[Exercise brief]: Your answer must be the lines from the first one in the material through the line with "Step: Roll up", retyped exactly and with no pictures.

[Supplied entries]:
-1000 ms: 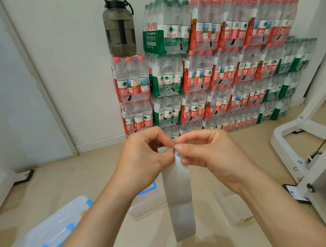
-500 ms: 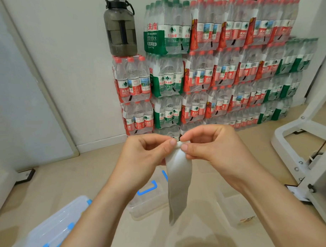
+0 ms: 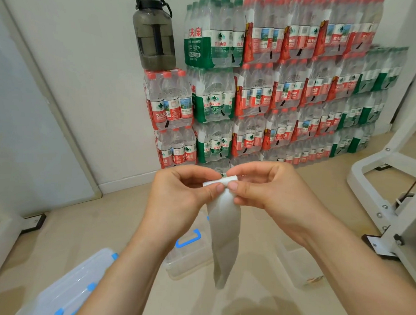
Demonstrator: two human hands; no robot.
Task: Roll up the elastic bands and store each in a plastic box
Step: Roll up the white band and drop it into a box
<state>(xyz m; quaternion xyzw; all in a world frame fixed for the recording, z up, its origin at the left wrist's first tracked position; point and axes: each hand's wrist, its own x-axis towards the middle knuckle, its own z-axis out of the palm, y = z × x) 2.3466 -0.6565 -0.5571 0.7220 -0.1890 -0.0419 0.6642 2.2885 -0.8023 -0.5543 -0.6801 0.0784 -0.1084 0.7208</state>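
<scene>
Item: one grey elastic band (image 3: 224, 235), flat and wide, held in mid-air above the floor, with its top end turned into a small roll between the two hands and the remainder hanging free, slightly twisted. The left hand (image 3: 179, 198) is closed on the roll's left part, thumb in front and fingers behind; the right hand (image 3: 269, 194) is closed on the right part in like manner. Material is judged light, soft and limp, stretchy, probably somewhat smooth; a loose roll is likely to spring open if released. Hold is best taken at the rolled top edge, both sides pinched, with the tail left hanging. Below, partly hidden by the band and arms, a clear plastic box (image 3: 189, 262) with a blue latch is seen on the floor; a lid (image 3: 80, 287) with blue clips lies nearer left.
</scene>
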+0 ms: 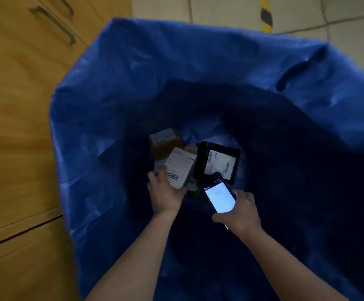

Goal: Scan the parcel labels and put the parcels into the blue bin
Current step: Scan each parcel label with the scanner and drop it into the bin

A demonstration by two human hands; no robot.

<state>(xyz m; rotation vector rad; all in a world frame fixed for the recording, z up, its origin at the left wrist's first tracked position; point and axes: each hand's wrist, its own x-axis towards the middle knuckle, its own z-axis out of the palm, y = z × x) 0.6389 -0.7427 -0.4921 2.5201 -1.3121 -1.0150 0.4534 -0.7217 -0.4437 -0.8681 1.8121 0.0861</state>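
Note:
Both my arms reach down into the deep blue bin (116, 88). My left hand (166, 192) grips a small white box parcel (180, 167) with a barcode label facing up. My right hand (239, 211) holds a phone (219, 197) with a lit white screen, just right of the white box. At the bin's bottom lie a black parcel with a white label (219, 162) and a brown cardboard box (164, 141). Another small parcel shows partly between them.
A wooden cabinet (16, 105) with metal handles stands on the left, touching the bin's side. Pale tiled floor (220, 9) lies beyond the bin, with a yellow-and-black striped strip (266, 16) on it. The bin's inside is dark.

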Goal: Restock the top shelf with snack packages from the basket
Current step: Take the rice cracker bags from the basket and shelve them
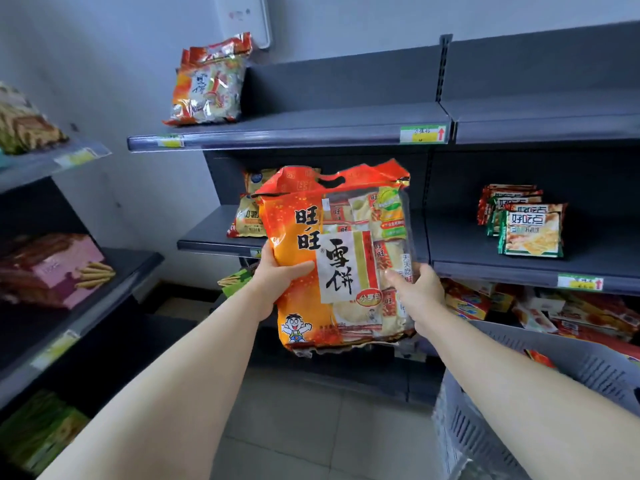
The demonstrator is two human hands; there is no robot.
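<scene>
A large orange and red snack package (332,258) with a cut-out handle is held upright in front of the middle shelf. My left hand (277,278) grips its left edge, thumb across the front. My right hand (419,292) grips its right side, fingers curled onto the clear window. The dark top shelf (311,131) above carries several matching orange packages (207,84) leaning at its left end; the rest of its surface is bare. The grey slatted basket (540,375) stands at the lower right with a red package showing inside.
The middle shelf holds yellow bags (247,216) behind the held package and green-edged cracker packs (530,226) to the right. Red boxes (571,313) fill the lower shelf. A second rack at the left carries pink boxes (55,268) and green packs (38,431).
</scene>
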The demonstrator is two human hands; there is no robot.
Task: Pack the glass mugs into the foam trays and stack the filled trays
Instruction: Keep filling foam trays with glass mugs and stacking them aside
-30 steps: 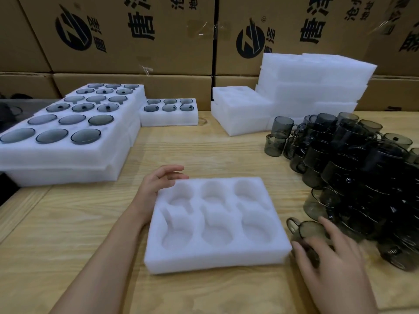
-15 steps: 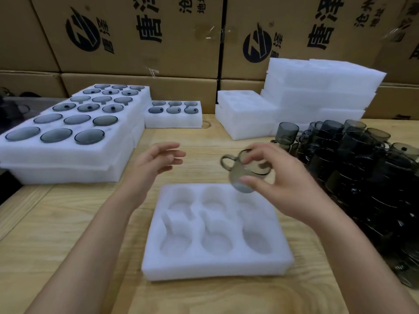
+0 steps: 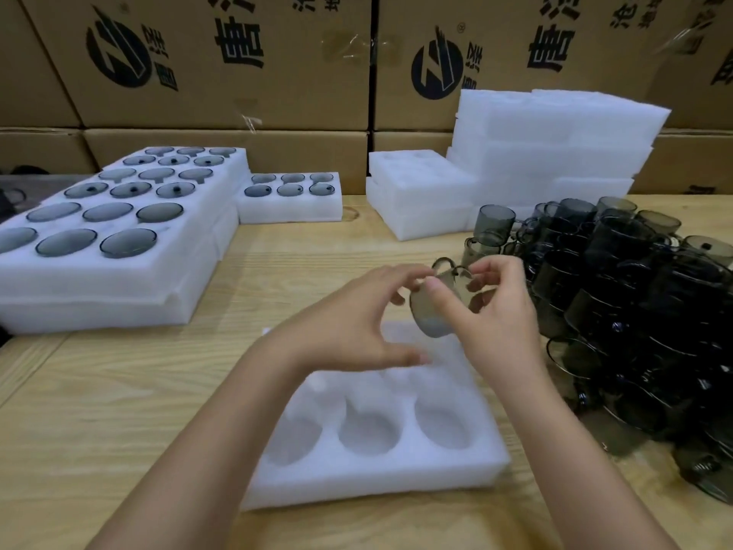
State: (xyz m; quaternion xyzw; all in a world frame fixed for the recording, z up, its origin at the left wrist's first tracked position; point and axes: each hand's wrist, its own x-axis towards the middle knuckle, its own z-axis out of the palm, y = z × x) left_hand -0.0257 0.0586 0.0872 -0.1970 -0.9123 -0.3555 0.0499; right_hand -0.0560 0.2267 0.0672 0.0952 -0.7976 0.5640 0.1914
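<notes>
Head view: my right hand (image 3: 499, 327) is clamping a smoky grey glass mug (image 3: 430, 320) above the white foam tray (image 3: 377, 483); my left hand (image 3: 353, 323), fingers spread, is touching it.

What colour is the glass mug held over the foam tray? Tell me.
The glass mug is smoky translucent grey, clearest in the head view.
</notes>
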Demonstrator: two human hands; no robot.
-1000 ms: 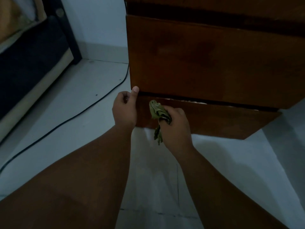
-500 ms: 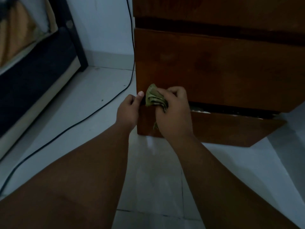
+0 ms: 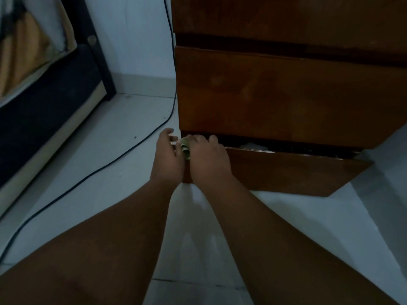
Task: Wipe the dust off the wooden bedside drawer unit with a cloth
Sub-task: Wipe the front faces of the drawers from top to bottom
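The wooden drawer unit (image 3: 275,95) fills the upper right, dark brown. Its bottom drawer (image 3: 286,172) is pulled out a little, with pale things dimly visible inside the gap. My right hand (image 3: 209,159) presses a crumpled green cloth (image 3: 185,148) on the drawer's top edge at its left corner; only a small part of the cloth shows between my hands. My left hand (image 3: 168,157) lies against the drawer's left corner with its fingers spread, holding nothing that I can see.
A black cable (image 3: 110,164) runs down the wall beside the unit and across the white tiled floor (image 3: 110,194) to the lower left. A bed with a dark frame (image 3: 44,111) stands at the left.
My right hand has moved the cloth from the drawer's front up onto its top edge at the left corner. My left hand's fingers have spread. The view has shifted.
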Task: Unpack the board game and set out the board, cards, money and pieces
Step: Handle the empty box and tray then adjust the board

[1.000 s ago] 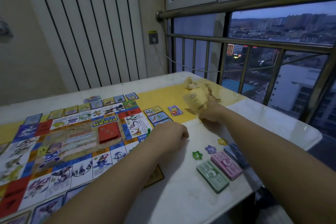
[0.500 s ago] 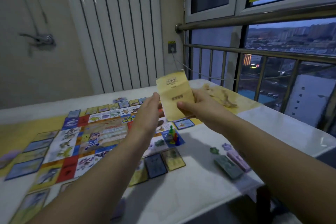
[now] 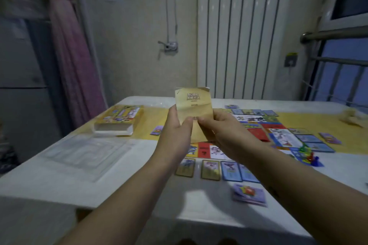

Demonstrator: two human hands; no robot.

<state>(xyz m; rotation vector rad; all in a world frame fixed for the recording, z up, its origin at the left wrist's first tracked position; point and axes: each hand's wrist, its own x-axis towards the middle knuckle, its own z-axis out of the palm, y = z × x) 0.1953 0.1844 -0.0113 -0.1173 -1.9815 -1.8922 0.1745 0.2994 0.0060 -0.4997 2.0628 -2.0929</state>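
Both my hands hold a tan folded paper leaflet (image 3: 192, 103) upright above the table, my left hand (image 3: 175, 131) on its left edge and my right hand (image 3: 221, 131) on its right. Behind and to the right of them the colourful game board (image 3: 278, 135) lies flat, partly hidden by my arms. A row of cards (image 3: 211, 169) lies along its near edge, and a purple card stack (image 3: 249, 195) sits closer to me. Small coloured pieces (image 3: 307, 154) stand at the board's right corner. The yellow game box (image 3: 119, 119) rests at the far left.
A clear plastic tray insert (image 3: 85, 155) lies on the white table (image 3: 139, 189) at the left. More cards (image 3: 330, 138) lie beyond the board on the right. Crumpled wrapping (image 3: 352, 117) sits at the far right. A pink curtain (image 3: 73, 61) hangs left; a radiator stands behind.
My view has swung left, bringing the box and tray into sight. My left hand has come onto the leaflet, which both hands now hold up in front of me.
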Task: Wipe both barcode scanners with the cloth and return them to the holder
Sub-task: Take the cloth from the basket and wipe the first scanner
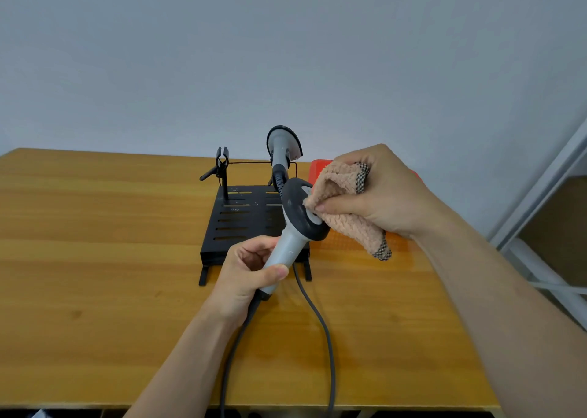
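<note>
We grip scanner (pixel 293 227) by handle in left hand (pixel 246 268), head tilted toward 1 o'clock. Right hand (pixel 378 192) bunches cloth (pixel 346 220), thumb pressing it on scanner head. Second scanner (pixel 281 150) upright in holder (pixel 241 220), 12 o'clock from first.

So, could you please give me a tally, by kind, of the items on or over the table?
Barcode scanners: 2 (held scanner in the left hand, docked scanner in the holder)
Cloth: 1, in the right hand
Holder: 1
Orange mat: 1
Total: 5
</note>
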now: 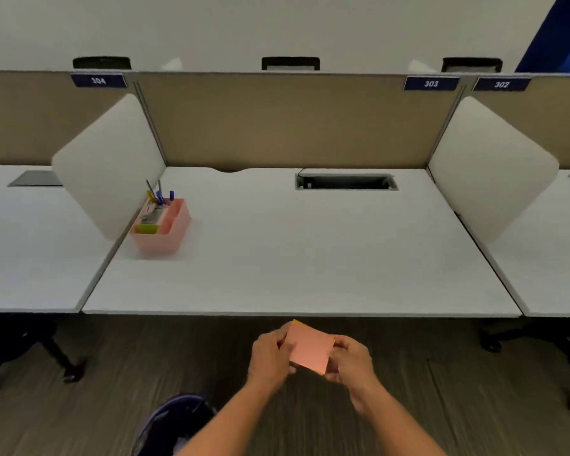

[Exercise result]:
-1000 ms: 
-500 ms: 
+0 ms: 
Demonstrator: two human hands; no robot.
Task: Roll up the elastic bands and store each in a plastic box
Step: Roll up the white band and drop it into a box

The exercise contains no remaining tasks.